* Instructions for the task:
Repeat the data in full and exactly. Leave the pictures out.

* Data shown:
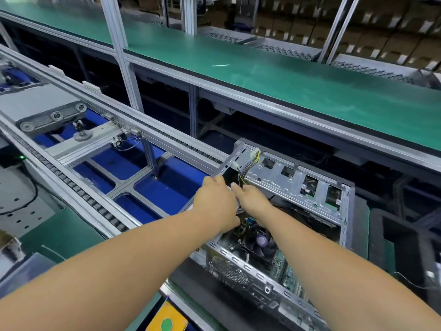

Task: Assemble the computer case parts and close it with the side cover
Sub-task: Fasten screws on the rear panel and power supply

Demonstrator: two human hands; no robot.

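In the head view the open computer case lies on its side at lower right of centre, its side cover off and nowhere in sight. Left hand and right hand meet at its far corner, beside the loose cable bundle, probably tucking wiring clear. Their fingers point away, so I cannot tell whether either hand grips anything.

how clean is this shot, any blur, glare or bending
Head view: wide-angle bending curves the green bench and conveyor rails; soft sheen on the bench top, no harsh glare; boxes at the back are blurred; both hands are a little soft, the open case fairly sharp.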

* Answer to this exercise:
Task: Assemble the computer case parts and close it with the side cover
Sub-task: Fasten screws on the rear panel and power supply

Demonstrator: two human hands; no robot.

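In the head view the open computer case lies on its side at lower right of centre, its side cover off and nowhere in sight. Left hand and right hand meet at its far corner, beside the loose cable bundle, probably tucking wiring clear. Their fingers point away, so I cannot tell whether either hand grips anything.

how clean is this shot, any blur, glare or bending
Head view: wide-angle bending curves the green bench and conveyor rails; soft sheen on the bench top, no harsh glare; boxes at the back are blurred; both hands are a little soft, the open case fairly sharp.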

No more output is expected.